I wonder how it is that the rate of mental illness has mushroomed (along with the divorce rate) since the great "sexual revolution". People want their own freedom first, at all costs, regardless of how others are affected. Many of these people will quip that they aren't responsible for how others feel. Others will quip that their true freedom comes through sharing their love with others. Does that extend to difficult times of suffering or will the other person be dismissed since you believe suffering isn't healthy?

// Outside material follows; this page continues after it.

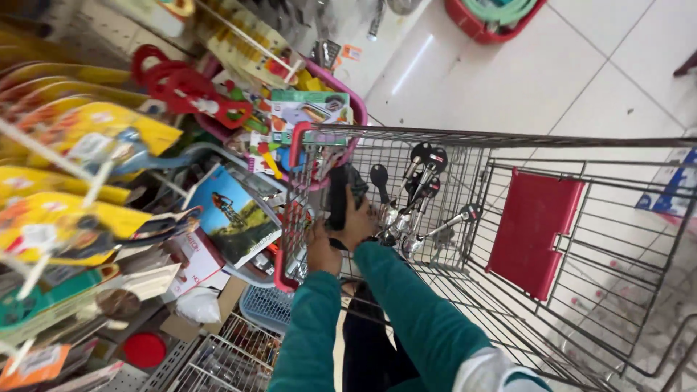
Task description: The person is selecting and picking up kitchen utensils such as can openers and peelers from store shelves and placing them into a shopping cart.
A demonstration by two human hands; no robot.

I've been where they are. I've defended a lot of selfish decisions. I had felt trapped in my life and I wanted to be free. I did just that. I became much more confident and successful in my life. When my idea of "success" collapsed, it was hard to find meaning. I kept being told that I could gain "personal power" and become all I ever wanted by believing in my "divine nature."

Had I not felt desperate, I wouldn't have stayed with this thinking as long as I did. Deep down, I remembered the story of the Garden of Eden and how the serpent told our original parents they would "be as gods". Deep down, I knew that making myself my own god was a type of idolatry. When I wasn't trying to become as God, I was idolizing gurus. Finally, I collapsed with guilt from it all.

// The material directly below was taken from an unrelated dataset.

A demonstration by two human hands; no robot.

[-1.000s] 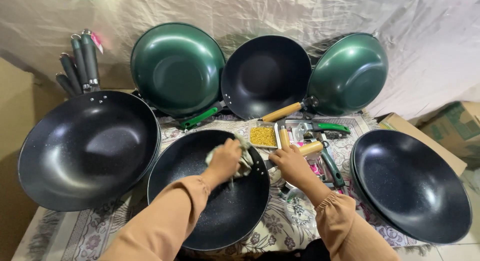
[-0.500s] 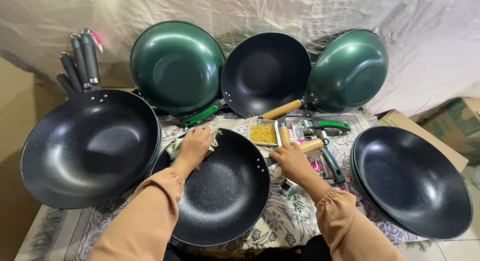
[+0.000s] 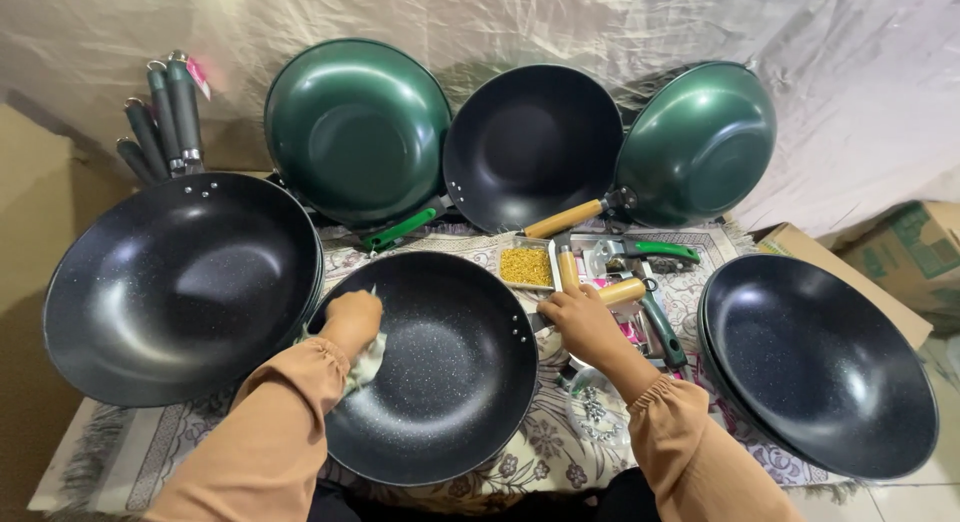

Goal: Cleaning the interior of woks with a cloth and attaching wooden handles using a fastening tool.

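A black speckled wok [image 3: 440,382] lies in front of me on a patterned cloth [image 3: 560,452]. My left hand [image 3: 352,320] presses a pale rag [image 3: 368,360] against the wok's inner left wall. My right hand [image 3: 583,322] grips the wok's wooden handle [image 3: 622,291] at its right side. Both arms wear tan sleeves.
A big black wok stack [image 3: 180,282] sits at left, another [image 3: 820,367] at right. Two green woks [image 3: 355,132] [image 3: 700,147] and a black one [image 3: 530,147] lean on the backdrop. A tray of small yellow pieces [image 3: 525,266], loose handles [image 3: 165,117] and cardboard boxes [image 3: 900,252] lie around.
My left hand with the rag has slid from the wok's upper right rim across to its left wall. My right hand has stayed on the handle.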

My gurus would have cautioned me not to judge myself and to stop being a victim, through guilt, but if I had done that, I would have denied myself the greatest realization of my life.

After a five year period of re-examining these things, it became apparent to me that I had a desire to explore what Jesus had to offer. I learned more about contemplative prayer, lectio divina, and a Jesuit technique of visualizing yourself in the life of Jesus. I started reading scripture and saw how superficial my understanding had been before.

I had thought I could draw from the universal root of all religions, love, but I didn't have the best example available of how to live that love. Christianity began to make love concrete and real- not an airy bliss but a solid foundation for my life. All other attempts at such "foundations" had failed. I used to believe my spiritual teachers could act as clear or clearer mirrors for me, but Jesus is the clearest mirror there is. He's the only one safe to be trusted.

Everything he did in life was to give to me and you. He didn't help us for material profit. He taught us how to sanctify suffering, not to avoid it. Yes, even suffering can be sacred. Through this, I've learned more meaningful ways to view emotions I once avoided.

Seeking God can take many faces and phases. I don't believe if you don't agree with me you're going to hell. I only wanted to share my story.